I'd like to THANK both Jason and Brenda Prince of Excaliber Training for taking me under their wing and giving me some education (and will still be doing so as I can) and for doing such a great job of working with/presenting Wizard - both last year as a yearling and this year as a 2 yr old. I purchased Wizard last minute before show season from Getitia of Buckeye WCF March 2012 and sent him directly to Jason w/o ever having seen him (my hubby was not real happy w/ me over that - but after he met Wizard, he's ok... They get along!!).

IN THE SAME Futurity class, a colt that was born to a mare that I purchased pregnant (and born the same day as Wizard, LOL) took RESERVE CHAMPION in the 2 yr old Foundation Stallion/Gelding Futurity right behind Wizard! He was trained and presented by Michelle of Majestic Farm Training Center. I know him as "Oly" and his registered name is LP Painted Mo-Olympus. I've been told that I was crazy showing two colts that are both the same age and are stallion prospects in the future for us... But it works for me, LOL!!! I don't have many pictures of Oly - mine or professional. But here's one that turned out and think I ordered 3 from Casey McBride.






And then there's MY GIRL!! She is from our breeding program and is developing as I'd hoped and I'm very excited with her. I can't wait to get her in harness - both single (maybe in the show ring - country pleasure driving AND as a pair and multiple - 3 or 4 abreast, unicorn and 4 up). She was born while her dam was standing and eating tied up at her feed bucket in the big barn while I was cleaning out her foaling stall in our carport right outside of our kitchen. I heard Flashi "plop" on the ground as I was moving up to the barn and basically was right there! Flashi - LP Painted FlashNfluff - took RESERVE CHAMPION in the 2 yr old Foundation Mare Futurity with Michelle of Majestic Farm Training Center. Again - I have few pics of her as she left our farm as a 10 month old to go to Michelle in TX and hadn't been home until now. I will be getting some pro pics of her, but here's my pic of her -






Then the judging "flip-flopped",



! All three moved to the bottom of their classes - Wizard took 4th and Oly 6th in the 2 yr old Foundation Stallion class and Flashi 3rd in her 2 yr old Foundation mare class. I'm still "pumped" with how they did - it has been a wild ride for me (I'd never actually done any breed showing - though several of our ponies & horses have done major things in other show venues). Flashi has her 5 wins that count, but is still points short of her HOF. Maybe we will get it next year! Both Oly and Wizard did fantastic over two show seasons with the shows they attended - Wizard has some of his wins. Because of lower entries at Congress, I don't think any of the 3 garnered any points - I'm still learning and I'm not positive on that. I believe that their Futurity wins covered the whole trip to Congress - that remains to be seen.

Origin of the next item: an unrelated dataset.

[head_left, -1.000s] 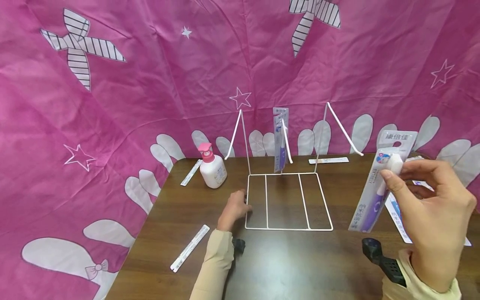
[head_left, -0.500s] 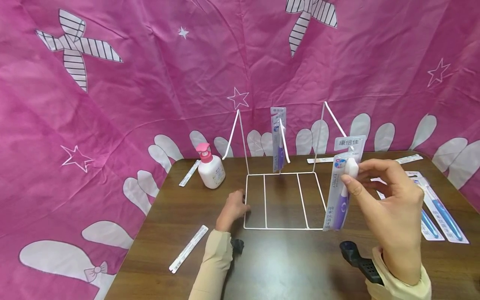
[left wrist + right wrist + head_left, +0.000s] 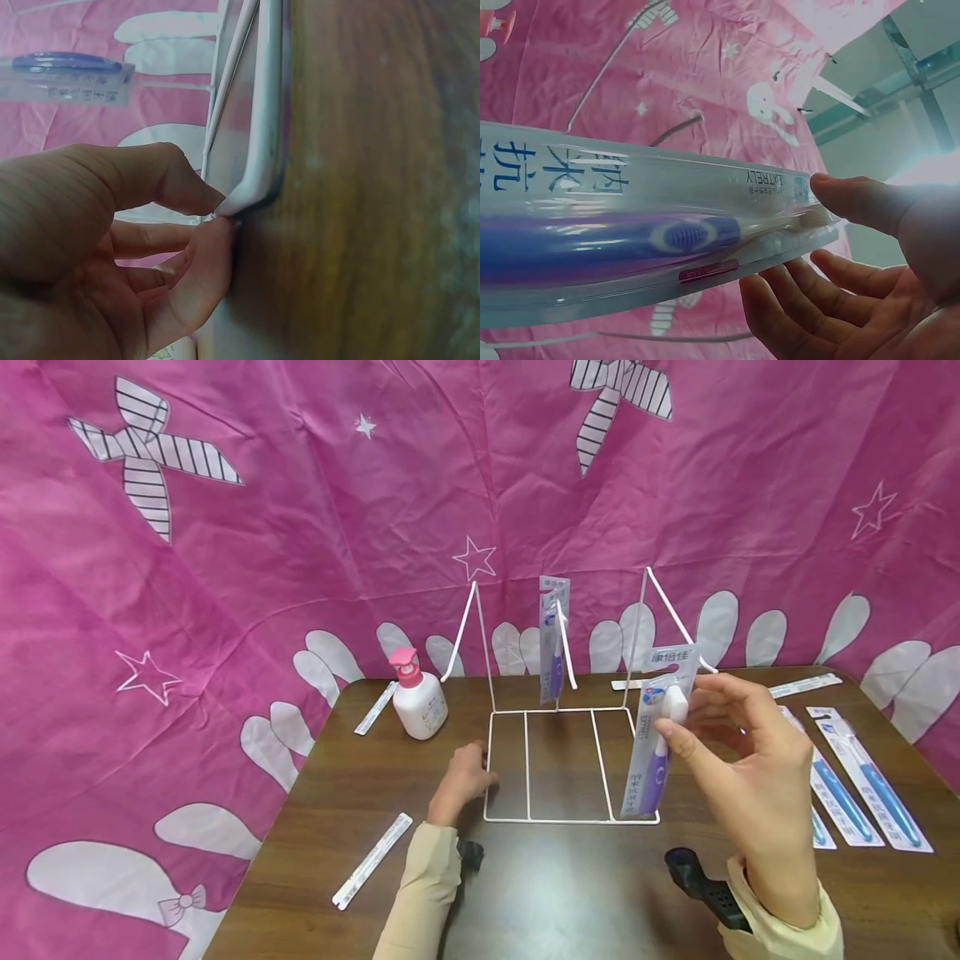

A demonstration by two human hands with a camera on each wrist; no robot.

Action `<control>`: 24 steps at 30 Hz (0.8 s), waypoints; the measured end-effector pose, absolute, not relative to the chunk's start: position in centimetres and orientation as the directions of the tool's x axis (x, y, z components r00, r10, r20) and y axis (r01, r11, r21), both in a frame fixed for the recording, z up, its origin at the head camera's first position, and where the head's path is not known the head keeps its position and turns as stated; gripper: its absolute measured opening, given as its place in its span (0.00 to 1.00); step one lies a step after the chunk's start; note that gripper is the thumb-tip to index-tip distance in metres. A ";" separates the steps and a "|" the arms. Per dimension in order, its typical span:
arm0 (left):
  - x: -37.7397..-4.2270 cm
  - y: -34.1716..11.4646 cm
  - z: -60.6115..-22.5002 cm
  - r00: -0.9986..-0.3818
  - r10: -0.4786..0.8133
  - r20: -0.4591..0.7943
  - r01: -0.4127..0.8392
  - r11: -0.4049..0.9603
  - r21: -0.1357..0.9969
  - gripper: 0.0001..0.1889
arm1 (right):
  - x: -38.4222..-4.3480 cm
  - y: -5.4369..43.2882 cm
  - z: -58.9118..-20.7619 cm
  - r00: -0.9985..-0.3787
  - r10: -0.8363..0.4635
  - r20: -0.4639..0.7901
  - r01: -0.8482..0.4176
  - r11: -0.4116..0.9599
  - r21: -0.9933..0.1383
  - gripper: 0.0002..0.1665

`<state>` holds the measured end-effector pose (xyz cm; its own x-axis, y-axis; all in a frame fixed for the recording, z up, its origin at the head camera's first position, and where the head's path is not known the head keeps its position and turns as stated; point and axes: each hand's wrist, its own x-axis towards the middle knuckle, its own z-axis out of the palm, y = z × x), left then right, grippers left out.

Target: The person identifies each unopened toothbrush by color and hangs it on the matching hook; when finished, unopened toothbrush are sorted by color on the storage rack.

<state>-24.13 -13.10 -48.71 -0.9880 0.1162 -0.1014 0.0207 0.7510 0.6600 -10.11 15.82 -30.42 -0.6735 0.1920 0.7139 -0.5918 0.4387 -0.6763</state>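
My right hand (image 3: 757, 785) pinches a packaged purple toothbrush (image 3: 647, 760) near its white head, thumb on one side and fingers on the other. In the right wrist view the clear pack (image 3: 615, 247) stretches across, with its head end between thumb and fingers. The card's top is beside the tip of the right prong of a white wire display rack (image 3: 562, 821); whether they touch I cannot tell. My left hand (image 3: 463, 781) holds the rack's left base wire, thumb and finger meeting at a corner (image 3: 251, 191) in the left wrist view. Purple toothbrush packs (image 3: 552, 668) hang on the middle prong.
Several blue toothbrush packs (image 3: 870, 781) lie at the right of the wooden table (image 3: 570, 893). A pink-topped pump bottle (image 3: 420, 706) stands left behind the rack. Narrow white packets (image 3: 372, 862) lie at the left and the back. A pink curtain (image 3: 315, 510) hangs behind.
My right hand has carried the purple toothbrush pack leftward to the rack's right prong, uncovering the blue packs at the right. My left hand stays on the rack's base.
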 end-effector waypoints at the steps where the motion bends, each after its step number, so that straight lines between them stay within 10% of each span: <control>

So, the 3 were loaded into a different trailer than planned on and rode home. Due to the constraints, when we stopped in Dayton OH, they remained tied all night (it was shorter than normal since arrived late and left at a good time in early am). I felt bad, but they did very well - all drinking and eating. There was only one set of screaming by Oly when first loaded, he was the only one cross tied to keep his head in front of him so... we did ok. They were all 3 happy to get their "land legs" back - upon arrival in NC.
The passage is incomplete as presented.